Extracted records:
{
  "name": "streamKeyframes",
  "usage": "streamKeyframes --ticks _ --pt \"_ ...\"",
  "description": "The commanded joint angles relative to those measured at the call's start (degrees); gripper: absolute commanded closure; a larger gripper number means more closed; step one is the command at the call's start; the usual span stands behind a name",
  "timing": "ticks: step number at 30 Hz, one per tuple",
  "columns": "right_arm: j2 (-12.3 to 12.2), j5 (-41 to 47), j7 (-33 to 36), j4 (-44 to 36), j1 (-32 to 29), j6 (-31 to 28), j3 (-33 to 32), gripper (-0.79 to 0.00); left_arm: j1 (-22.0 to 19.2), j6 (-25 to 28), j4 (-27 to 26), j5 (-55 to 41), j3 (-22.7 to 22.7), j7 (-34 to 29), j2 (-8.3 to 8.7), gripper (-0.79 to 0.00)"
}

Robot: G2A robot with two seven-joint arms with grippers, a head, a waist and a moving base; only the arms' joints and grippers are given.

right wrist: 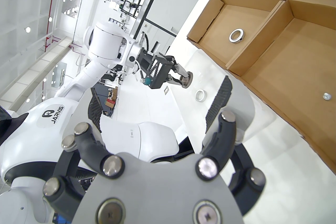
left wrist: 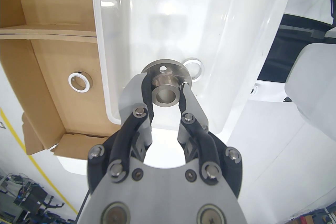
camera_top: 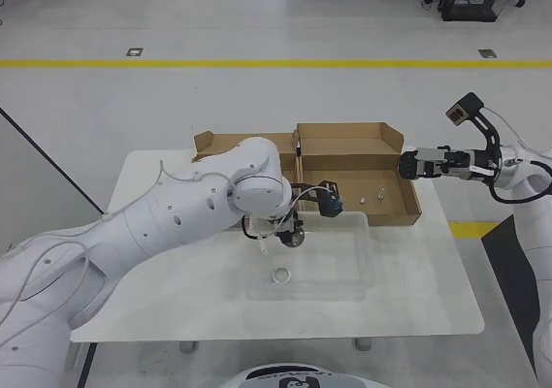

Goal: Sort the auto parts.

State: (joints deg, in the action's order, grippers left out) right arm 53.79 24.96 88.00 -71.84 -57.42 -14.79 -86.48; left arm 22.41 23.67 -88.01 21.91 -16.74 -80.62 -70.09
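Left gripper (left wrist: 164, 83) clamped on flanged bushing (left wrist: 172, 66); right gripper (right wrist: 157, 104) spread wide.

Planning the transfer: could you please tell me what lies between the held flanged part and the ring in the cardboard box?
The left wrist view shows the wall of the clear tray and the side of the cardboard box between them.
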Motion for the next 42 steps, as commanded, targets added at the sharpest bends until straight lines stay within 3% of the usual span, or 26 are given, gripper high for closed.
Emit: streamKeyframes --ticks 1,10,13,22,31,42 --pt "0.0 0.02 0.0 0.0 0.0 0.0 0.0 -0.785 -0.02 0.07 -0.47 -0.2 -0.17 0.07 0.25 0.0" --pt "0.0 0.02 0.0 0.0 0.0 0.0 0.0 -0.785 0.23 -0.16 -0.26 -0.25 -0.25 0.55 0.28 0.0" --pt "0.0 0.02 0.0 0.0 0.0 0.0 0.0 -0.785 1.39 -1.49 0.58 1.28 -1.77 2.49 1.15 0.0" --pt "0.0 0.02 0.0 0.0 0.0 0.0 0.0 -0.785 7.57 -3.15 -3.46 0.78 -12.68 7.54 6.67 0.0" --pt "0.0 0.02 0.0 0.0 0.0 0.0 0.0 -0.785 17.34 0.15 -9.18 -0.37 -26.51 10.08 12.66 0.0" --pt "0.0 0.02 0.0 0.0 0.0 0.0 0.0 -0.785 25.87 8.31 -7.89 -8.54 -40.47 14.2 16.87 0.0"
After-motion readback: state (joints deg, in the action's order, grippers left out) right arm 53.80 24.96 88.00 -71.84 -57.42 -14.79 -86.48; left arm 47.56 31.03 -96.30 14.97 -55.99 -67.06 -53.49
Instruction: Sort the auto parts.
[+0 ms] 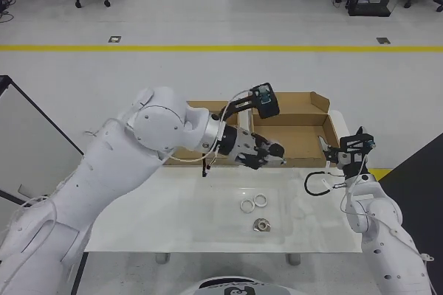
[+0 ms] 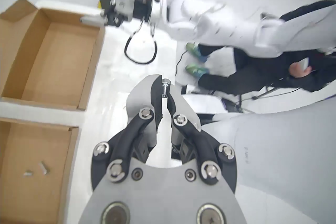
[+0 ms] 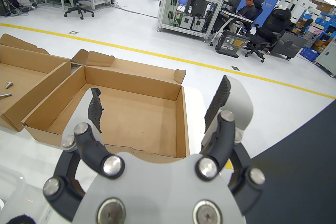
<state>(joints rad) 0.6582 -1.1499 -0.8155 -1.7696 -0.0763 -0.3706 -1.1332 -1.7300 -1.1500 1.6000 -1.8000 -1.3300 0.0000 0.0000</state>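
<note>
My left gripper (image 2: 163, 94) is shut on a small silver bolt (image 2: 166, 83), held by its shank with the head sticking out past the tips. In the top view the left gripper (image 1: 275, 154) hovers at the near edge of the cardboard boxes. The left box (image 2: 39, 135) holds a few bolts (image 2: 43, 168). The right box (image 3: 181, 114) is bare inside. My right gripper (image 3: 157, 93) stands open with nothing between its fingers, at the right box's near right corner (image 1: 331, 152).
Two white rings (image 1: 254, 202) and a grey flanged part (image 1: 261, 224) lie in a clear tray (image 1: 221, 217) on the white table (image 1: 148, 214). A black cable (image 1: 315, 184) loops from the right arm. A dark panel (image 1: 428, 177) stands right of the table.
</note>
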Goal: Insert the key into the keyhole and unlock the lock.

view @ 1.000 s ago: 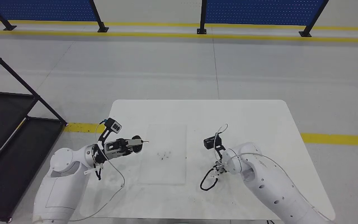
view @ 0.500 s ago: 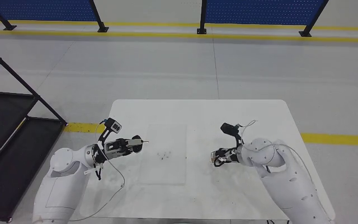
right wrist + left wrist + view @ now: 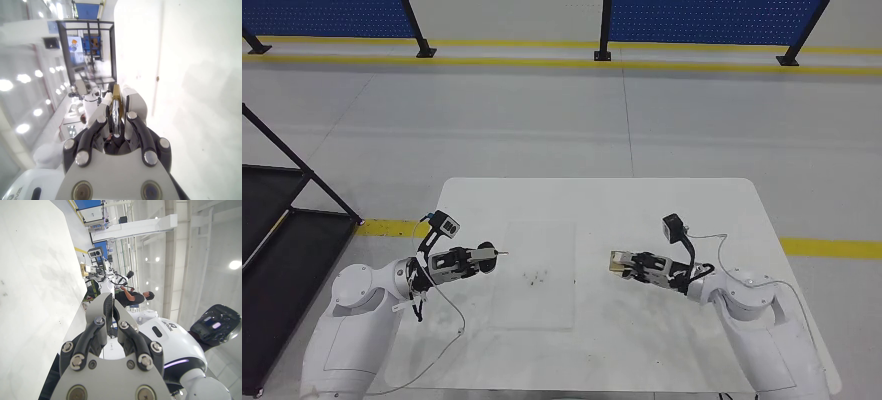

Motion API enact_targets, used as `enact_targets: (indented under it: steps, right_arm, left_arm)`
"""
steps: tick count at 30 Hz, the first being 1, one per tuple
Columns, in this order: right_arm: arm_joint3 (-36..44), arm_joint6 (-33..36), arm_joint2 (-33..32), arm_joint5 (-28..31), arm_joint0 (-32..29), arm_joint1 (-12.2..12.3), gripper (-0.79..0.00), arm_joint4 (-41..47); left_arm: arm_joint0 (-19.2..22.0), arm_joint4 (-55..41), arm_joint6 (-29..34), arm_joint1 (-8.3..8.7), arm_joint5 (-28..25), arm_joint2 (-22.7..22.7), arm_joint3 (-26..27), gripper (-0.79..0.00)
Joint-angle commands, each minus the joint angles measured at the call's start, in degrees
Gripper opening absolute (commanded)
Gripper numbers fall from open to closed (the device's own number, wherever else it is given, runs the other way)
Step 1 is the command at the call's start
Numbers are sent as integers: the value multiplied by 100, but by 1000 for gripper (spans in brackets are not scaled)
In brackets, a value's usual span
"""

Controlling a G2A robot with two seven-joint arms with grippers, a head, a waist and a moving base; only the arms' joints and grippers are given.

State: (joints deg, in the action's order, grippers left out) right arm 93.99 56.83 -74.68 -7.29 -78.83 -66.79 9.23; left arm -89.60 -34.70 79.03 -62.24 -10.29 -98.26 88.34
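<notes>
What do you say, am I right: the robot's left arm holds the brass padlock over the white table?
Not the left: the right wrist view shows the brass padlock clamped in the right arm's fingers, over the white table.

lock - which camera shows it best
Right wrist view: the lock sits close up, its brass body and shiny shackle clamped in the right claw. The left wrist view shows its brass face small and far off; the top view, a tiny tan block.
</notes>
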Motion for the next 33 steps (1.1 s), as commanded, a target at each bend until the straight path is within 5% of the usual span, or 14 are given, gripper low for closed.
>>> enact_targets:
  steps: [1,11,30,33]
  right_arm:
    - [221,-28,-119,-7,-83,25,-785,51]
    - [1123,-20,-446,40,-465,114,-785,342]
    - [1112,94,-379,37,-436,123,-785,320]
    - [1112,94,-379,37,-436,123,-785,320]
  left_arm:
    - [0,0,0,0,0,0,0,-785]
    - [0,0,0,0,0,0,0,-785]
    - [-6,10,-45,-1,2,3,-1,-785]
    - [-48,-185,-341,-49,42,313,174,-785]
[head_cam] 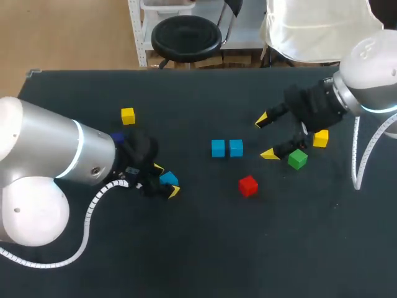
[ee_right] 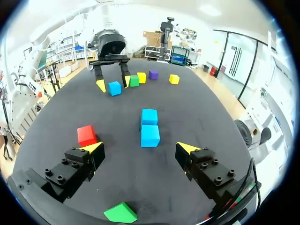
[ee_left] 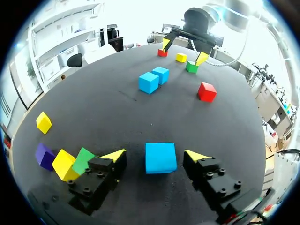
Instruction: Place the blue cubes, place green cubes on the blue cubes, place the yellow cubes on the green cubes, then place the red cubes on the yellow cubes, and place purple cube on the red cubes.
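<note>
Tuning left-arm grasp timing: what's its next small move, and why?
Likely shut the left pincer on the blue cube: it sits between the open yellow tips, apparently untouched, while two blue cubes already lie side by side mid-table.

Your dark table (head_cam: 205, 248) carries scattered cubes. Near its middle, a blue cube (head_cam: 218, 148) touches a second blue cube (head_cam: 236, 148) side by side, with a red cube (head_cam: 248, 185) near them on the robot's side. To the right, a green cube (head_cam: 298, 159) and a yellow cube (head_cam: 321, 138) lie close together. On the left, a third blue cube (head_cam: 169, 179) and a lone yellow cube (head_cam: 128, 115) sit apart. In the left wrist view you also get a purple cube (ee_left: 45, 155), another yellow cube (ee_left: 64, 164) and another green cube (ee_left: 83, 160) bunched together.
</note>
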`<state>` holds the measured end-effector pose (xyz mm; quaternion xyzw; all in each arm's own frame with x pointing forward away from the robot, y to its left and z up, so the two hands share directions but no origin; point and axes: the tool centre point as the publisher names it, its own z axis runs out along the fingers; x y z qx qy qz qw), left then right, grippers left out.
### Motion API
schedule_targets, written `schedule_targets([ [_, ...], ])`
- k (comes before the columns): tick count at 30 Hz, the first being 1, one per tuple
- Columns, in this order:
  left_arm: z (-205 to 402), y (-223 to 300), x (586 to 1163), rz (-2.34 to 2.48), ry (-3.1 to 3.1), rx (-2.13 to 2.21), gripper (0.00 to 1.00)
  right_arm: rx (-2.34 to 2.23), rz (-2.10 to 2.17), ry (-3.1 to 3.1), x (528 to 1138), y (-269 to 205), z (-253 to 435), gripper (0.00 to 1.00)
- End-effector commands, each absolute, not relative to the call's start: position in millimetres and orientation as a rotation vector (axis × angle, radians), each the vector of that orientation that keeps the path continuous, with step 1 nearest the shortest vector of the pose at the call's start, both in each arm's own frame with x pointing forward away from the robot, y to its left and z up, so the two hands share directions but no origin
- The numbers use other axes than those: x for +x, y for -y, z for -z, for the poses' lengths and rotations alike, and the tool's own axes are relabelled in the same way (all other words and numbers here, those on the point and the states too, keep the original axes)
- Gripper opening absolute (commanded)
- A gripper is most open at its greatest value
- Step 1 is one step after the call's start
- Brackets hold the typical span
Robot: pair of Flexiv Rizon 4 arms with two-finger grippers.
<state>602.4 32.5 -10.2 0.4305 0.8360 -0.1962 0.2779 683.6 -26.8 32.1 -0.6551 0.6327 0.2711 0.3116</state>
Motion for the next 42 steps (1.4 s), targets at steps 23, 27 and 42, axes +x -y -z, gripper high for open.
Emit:
schedule_targets([
  [23,-15.3,-12.1,582.1,0.609,-2.011,1.476,0.00,-1.728,-0.717,-1.667,683.8,27.1,-31.7,1.00],
  [27,-19.1,-3.3,591.8,0.610,-1.987,1.548,0.00,-1.728,-0.717,-1.667,683.8,27.1,-31.7,1.00],
  [42,-26.6,2.4,608.5,0.614,-1.995,1.542,0.00,-1.728,-0.717,-1.667,683.8,27.1,-31.7,1.00],
])
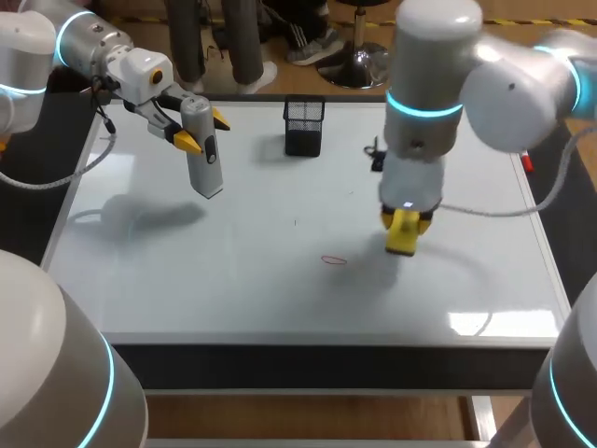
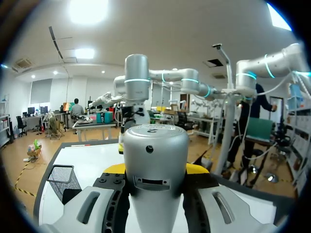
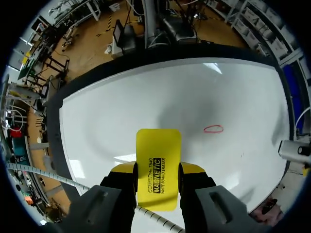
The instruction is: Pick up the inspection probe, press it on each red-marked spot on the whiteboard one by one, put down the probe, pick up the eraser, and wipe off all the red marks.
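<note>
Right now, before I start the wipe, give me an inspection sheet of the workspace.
Surface: whiteboard, one red mark showing.
Job's things: probe held off the board; eraser low, beside the mark.
Clutter: black mesh holder; small black item and red item, too small to identify.
Claws: left claw shut on probe; right claw shut on eraser.
Cables: grey cable off the left arm, another off the right.
Surroundings: nothing seen.
</note>
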Action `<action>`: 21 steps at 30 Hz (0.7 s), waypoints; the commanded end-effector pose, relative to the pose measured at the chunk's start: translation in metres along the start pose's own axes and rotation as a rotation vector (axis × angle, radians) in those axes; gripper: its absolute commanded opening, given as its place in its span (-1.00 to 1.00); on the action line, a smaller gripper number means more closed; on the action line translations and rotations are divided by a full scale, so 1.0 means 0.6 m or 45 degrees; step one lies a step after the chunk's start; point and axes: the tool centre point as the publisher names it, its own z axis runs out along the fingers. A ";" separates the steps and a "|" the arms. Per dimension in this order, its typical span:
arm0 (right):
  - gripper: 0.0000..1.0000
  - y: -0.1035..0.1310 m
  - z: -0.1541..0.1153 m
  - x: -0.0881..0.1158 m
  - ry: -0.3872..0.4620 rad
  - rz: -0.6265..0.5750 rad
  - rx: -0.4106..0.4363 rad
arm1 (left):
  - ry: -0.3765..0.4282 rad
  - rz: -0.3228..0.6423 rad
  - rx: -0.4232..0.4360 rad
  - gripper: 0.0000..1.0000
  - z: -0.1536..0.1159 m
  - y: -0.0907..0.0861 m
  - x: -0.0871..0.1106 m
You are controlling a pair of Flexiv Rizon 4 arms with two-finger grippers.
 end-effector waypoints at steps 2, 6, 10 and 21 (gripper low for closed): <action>-1.00 0.042 -0.001 -0.042 0.008 -0.074 0.065 | 0.005 -0.002 0.000 -1.00 -0.002 -0.001 -0.002; -1.00 0.065 0.005 -0.081 -0.013 -0.146 0.040 | 0.005 -0.002 0.000 -1.00 -0.002 -0.001 -0.002; -1.00 0.083 0.017 -0.122 -0.014 -0.227 0.016 | 0.005 -0.002 0.000 -1.00 -0.002 -0.001 -0.002; -1.00 0.100 0.036 -0.206 -0.067 -0.357 -0.009 | 0.005 -0.002 0.000 -1.00 -0.002 -0.001 -0.002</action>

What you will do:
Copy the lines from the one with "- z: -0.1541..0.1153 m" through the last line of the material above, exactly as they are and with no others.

Finished exercise:
  - z: -0.1541..0.1153 m
  - x: -0.0881..0.1158 m
  - ry: -0.3872..0.4620 rad
  - rz: -0.6265..0.5750 rad
  - rx: -0.4106..0.4363 rad
arm1 (left):
  - ry: -0.3765..0.4282 rad
  - rz: -0.3228..0.6423 rad
  - rx: -0.4232..0.4360 rad
  - gripper: 0.0000..1.0000
  - z: -0.1536..0.1159 m
  - y: -0.0907..0.0861 m
  - x: -0.0871..0.1106 m
You are controlling a pair of Flexiv Rizon 4 arms with two-finger grippers.
 end-effector waypoints at steps 2, 6, 10 and 21 (gripper low for closed): <action>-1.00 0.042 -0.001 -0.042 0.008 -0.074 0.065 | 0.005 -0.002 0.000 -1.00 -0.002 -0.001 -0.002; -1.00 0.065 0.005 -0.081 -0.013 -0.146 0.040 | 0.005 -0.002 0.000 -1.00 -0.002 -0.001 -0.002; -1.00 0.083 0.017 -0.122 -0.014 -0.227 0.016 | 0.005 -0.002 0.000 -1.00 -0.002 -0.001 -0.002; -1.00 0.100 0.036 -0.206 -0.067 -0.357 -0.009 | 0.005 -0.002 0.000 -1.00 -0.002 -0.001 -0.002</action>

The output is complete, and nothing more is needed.